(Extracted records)
★ ★ ★ ★ ★

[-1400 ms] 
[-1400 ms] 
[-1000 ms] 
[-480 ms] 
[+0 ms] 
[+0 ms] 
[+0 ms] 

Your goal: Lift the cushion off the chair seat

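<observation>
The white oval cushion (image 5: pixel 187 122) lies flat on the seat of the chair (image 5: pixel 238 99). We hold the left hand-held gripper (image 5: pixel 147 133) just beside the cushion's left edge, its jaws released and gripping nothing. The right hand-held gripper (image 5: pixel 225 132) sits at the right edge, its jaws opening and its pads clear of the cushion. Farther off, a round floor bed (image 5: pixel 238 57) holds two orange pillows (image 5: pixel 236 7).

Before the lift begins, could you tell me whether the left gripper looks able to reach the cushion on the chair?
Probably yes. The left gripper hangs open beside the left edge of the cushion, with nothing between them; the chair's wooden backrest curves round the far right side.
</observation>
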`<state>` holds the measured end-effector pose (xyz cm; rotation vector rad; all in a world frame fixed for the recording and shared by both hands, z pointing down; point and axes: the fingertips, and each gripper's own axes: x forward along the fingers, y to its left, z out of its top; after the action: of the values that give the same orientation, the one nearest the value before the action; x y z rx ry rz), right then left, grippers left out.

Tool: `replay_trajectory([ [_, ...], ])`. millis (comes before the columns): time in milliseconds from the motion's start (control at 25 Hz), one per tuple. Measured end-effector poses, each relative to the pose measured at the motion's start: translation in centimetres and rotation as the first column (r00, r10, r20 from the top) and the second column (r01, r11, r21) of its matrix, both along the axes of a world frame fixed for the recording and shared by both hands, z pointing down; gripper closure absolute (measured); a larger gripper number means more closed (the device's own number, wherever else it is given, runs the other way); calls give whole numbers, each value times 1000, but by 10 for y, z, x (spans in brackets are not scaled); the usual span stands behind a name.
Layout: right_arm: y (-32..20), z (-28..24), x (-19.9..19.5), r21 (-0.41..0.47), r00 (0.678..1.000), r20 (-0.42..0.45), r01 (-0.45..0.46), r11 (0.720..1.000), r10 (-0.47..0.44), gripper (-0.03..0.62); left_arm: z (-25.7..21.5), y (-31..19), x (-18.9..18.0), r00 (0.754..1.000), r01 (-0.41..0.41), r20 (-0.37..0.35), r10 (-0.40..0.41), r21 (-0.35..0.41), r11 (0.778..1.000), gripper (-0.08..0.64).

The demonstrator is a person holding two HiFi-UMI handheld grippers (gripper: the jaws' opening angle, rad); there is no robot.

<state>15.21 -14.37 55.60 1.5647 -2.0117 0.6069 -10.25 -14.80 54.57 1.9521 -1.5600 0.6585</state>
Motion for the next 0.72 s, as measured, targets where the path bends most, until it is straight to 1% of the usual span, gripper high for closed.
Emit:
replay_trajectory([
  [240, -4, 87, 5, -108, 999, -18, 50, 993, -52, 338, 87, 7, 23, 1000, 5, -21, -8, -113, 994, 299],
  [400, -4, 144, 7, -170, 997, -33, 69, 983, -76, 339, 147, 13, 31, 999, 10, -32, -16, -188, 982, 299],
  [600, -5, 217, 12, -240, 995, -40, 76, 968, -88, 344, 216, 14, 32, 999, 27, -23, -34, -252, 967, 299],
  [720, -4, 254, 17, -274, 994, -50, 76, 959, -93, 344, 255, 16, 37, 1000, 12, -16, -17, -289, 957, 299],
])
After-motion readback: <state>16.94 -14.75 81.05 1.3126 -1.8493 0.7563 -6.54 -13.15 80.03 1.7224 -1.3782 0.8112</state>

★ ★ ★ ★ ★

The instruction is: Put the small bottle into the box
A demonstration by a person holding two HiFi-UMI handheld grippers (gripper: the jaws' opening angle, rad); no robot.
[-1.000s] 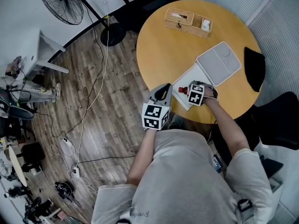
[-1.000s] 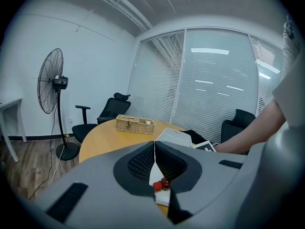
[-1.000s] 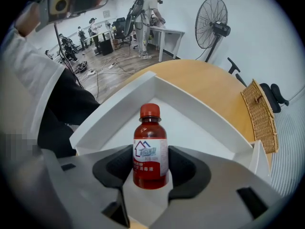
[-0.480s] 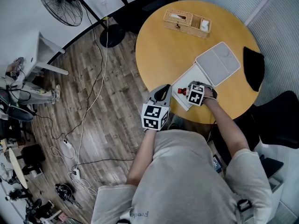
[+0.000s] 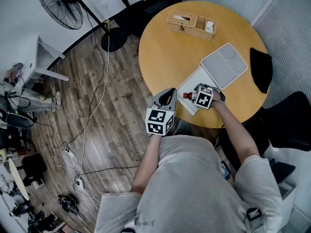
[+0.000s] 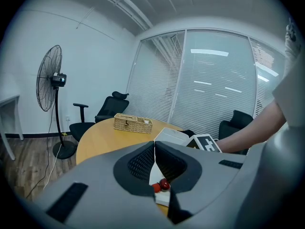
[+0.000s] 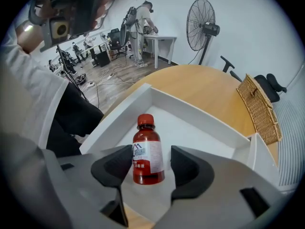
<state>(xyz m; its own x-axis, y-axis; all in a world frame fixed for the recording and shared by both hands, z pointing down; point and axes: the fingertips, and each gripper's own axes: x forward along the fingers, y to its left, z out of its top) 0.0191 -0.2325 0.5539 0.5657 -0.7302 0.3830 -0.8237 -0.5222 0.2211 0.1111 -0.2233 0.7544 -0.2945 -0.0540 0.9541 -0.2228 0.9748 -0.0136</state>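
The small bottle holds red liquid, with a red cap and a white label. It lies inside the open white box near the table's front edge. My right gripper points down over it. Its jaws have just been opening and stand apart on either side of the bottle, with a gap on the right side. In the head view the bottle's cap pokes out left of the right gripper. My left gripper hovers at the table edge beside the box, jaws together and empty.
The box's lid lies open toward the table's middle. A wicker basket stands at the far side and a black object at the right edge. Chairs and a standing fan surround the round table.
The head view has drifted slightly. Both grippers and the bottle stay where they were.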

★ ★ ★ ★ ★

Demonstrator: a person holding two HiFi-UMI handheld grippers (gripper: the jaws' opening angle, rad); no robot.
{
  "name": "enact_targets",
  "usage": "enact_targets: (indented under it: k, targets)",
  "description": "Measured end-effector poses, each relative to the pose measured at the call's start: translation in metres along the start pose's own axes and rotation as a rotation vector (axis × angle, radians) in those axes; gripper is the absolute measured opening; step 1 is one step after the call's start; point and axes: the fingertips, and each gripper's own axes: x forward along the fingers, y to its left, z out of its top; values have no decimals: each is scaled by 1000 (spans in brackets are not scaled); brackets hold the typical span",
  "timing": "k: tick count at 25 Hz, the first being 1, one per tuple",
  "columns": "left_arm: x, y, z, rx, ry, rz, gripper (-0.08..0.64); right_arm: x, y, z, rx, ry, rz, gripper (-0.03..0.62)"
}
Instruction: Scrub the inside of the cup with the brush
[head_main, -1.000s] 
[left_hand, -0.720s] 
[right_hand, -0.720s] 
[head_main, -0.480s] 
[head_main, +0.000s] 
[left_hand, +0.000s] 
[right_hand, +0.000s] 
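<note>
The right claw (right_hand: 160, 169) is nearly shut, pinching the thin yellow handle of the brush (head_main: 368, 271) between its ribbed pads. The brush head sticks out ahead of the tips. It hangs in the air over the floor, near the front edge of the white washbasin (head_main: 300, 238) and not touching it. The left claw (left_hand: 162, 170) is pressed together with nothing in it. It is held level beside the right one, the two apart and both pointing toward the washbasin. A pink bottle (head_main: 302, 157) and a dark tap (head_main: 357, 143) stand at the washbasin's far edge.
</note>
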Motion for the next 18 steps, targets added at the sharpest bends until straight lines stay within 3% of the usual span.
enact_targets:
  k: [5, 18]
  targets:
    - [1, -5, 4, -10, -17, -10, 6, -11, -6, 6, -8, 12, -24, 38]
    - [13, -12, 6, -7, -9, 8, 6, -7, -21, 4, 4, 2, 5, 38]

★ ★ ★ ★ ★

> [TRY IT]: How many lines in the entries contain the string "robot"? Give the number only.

> [ANSWER]: 3